Exercise prompt
Beneath this instruction is a listing. Transcribe from it only the stretch from the line with "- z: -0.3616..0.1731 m" through the line with "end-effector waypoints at", both end lines included, exactly as written.

══ Supplied data ══

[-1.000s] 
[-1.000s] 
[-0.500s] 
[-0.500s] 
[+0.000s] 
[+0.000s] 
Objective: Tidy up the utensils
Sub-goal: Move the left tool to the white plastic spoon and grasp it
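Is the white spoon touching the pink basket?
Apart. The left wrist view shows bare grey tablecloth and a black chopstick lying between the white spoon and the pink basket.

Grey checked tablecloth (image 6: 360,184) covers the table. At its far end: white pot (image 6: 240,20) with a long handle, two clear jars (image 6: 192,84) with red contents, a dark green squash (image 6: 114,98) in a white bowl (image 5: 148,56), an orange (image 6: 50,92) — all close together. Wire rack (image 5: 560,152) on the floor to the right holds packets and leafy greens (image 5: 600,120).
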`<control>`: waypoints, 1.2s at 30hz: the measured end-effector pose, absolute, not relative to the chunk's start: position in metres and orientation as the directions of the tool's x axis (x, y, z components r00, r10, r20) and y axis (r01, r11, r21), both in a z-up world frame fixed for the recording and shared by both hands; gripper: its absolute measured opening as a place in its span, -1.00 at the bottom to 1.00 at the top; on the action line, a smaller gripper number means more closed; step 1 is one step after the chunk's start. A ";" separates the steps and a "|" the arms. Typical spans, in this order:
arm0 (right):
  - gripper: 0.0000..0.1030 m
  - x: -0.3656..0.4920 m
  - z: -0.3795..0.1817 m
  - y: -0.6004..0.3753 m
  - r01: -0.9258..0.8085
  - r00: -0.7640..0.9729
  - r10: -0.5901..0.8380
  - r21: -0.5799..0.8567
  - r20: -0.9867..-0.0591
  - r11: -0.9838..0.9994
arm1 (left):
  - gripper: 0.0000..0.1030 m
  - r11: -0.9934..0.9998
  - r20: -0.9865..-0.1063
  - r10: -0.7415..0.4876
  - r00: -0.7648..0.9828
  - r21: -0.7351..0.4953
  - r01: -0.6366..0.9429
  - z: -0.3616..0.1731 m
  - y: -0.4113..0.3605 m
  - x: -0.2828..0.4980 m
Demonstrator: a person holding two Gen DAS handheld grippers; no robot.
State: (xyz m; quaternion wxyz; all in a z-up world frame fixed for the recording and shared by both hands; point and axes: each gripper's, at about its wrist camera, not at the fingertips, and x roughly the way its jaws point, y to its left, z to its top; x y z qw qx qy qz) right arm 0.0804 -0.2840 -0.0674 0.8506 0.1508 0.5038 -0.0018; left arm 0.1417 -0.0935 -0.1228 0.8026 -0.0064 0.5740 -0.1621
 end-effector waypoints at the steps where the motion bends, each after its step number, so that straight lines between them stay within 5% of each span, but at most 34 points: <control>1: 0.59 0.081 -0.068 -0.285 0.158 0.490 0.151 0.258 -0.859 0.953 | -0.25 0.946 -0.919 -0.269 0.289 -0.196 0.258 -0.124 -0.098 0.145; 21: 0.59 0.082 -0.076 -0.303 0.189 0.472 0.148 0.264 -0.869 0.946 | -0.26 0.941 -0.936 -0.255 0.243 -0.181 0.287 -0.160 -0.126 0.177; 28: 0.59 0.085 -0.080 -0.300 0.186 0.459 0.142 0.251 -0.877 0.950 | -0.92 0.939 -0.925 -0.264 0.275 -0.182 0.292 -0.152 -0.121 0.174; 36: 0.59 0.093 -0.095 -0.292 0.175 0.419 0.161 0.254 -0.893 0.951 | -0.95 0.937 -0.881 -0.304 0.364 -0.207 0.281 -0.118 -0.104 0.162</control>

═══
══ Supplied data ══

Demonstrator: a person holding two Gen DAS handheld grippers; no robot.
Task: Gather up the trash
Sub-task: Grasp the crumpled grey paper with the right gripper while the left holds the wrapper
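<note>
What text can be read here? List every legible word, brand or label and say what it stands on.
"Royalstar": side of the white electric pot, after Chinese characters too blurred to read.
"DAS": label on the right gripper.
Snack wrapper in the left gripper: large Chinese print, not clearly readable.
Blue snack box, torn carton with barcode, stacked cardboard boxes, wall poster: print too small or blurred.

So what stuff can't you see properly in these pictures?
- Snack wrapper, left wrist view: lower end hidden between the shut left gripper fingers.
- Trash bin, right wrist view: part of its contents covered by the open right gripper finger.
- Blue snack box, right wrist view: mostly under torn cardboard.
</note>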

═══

Written response
  - z: -0.3616..0.1731 m
  - y: -0.4113..0.3605 m
  - x: -0.2828..0.4980 m
Demonstrator: a person holding two Gen DAS handheld grippers; no robot.
State: (xyz m; quaternion wxyz; all in a z-up world frame fixed for the recording and shared by both hands; point and axes: each gripper's, at about its wrist camera, not at the fingertips, and x roughly the way its jaws point, y to its left, z to its top; x y z qw qx qy qz) right arm 0.0804 -0.2840 -0.0674 0.8506 0.1508 0.5038 -0.0018; left arm 0.1417 -0.0935 -0.1228 0.8026 -0.0064 0.5740 -0.1621
 end-effector waypoints at the steps where the motion bends, each after its step number, so that straight lines between them stay within 5% of each span, but at most 34 points: <control>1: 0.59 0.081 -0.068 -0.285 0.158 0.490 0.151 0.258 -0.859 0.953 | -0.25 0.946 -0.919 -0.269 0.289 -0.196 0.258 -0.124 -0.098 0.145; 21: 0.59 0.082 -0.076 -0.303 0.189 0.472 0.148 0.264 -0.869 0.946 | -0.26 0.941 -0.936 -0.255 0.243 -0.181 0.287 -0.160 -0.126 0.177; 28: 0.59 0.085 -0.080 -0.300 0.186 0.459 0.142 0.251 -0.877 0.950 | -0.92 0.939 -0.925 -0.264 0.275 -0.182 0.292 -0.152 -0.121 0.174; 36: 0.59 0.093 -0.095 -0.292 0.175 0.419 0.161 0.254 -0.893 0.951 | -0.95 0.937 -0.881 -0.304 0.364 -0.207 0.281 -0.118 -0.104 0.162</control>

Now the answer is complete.